Exercise:
In the material below, find the line containing "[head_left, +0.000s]" and the line containing "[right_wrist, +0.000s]". Output those two lines and all lines between them exactly, without pictures.

Supplied material:
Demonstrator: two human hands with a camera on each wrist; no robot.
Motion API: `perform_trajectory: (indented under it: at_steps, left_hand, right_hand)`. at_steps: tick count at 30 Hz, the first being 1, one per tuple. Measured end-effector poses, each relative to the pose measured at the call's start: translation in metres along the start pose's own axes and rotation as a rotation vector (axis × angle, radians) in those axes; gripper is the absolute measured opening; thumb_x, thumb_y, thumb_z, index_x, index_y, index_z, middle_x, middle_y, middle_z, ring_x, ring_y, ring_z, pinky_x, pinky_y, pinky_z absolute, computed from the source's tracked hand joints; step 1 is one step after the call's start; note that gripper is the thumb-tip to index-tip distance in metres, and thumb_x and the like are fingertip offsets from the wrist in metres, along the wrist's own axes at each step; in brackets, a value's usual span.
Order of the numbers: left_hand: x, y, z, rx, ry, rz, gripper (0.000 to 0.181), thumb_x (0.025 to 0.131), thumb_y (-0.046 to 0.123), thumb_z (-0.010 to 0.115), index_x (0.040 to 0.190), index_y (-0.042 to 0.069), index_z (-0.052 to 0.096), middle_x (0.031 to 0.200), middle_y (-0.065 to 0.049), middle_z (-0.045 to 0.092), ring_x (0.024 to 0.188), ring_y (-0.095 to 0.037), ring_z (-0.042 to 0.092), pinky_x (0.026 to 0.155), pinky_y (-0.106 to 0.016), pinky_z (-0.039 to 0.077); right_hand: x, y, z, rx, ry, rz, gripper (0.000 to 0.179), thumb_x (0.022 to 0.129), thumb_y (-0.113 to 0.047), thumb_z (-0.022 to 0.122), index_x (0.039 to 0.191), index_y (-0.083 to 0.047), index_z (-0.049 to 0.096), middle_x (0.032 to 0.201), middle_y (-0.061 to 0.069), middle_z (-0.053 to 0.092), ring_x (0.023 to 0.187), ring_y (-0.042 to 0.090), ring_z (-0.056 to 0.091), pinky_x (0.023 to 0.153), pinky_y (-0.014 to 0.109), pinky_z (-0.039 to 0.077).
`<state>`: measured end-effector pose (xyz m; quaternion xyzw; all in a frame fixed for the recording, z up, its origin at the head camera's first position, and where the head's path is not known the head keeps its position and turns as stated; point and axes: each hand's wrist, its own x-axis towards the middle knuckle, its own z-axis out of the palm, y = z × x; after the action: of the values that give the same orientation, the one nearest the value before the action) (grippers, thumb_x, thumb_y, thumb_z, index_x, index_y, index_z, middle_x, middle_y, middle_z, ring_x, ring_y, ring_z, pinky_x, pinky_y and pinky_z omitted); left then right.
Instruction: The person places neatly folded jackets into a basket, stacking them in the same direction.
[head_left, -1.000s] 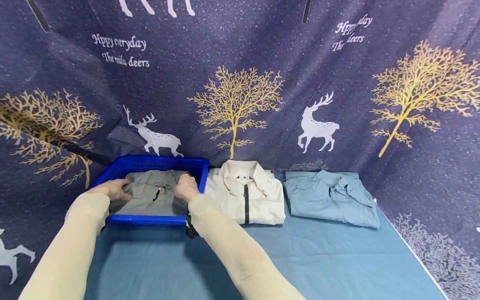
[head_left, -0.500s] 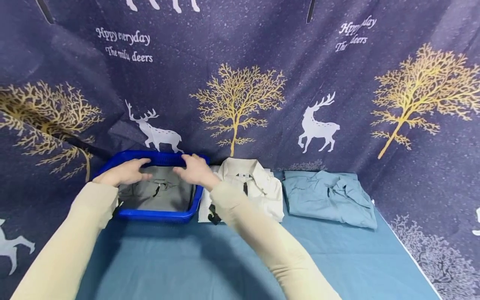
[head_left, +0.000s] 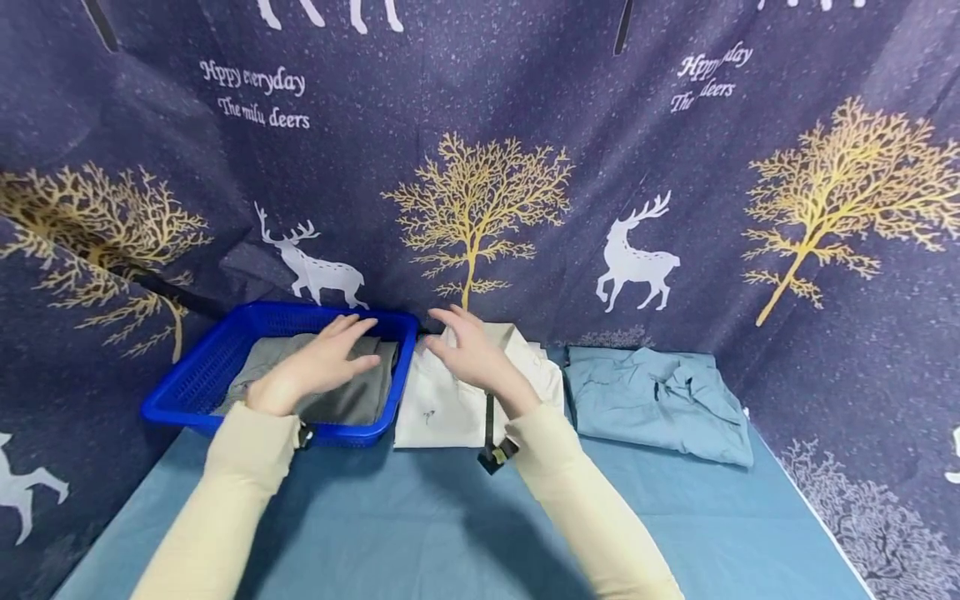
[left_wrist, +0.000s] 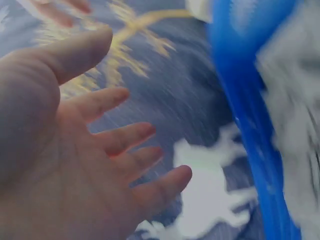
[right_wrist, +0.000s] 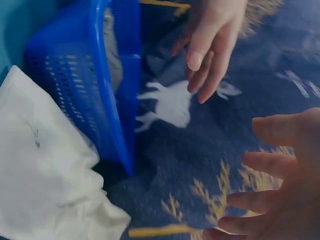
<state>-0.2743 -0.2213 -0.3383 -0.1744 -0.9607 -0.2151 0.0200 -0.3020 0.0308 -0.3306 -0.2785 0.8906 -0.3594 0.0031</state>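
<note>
A folded grey shirt (head_left: 352, 398) lies inside the blue plastic basket (head_left: 180, 404) at the left of the table. Over the basket my left hand (head_left: 315, 367) is raised, fingers spread and holding nothing. My right hand (head_left: 472, 354) hovers above the folded cream shirt (head_left: 435, 417), its fingers apart and bare. In the left wrist view the left hand (left_wrist: 95, 145) shows a bare palm beside the basket rim (left_wrist: 250, 145). The right wrist view has the right hand (right_wrist: 280, 185) with extended fingers, away from the cream shirt (right_wrist: 45, 170).
A folded blue-green shirt (head_left: 660, 404) lies on the right of the table, which has a blue cloth (head_left: 675, 525). Behind it hangs a dark curtain (head_left: 525, 100) printed with deer and trees. The basket's right side stands close against the cream shirt.
Both hands have left the grey shirt in the basket, lifted and moved right. The right hand is now over the cream shirt; the basket's left end has come into sight.
</note>
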Motion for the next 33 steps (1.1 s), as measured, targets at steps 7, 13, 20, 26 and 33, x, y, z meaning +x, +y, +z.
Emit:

Your solution:
[head_left, +0.000s] 
[left_wrist, +0.000s] 
[right_wrist, +0.000s] 

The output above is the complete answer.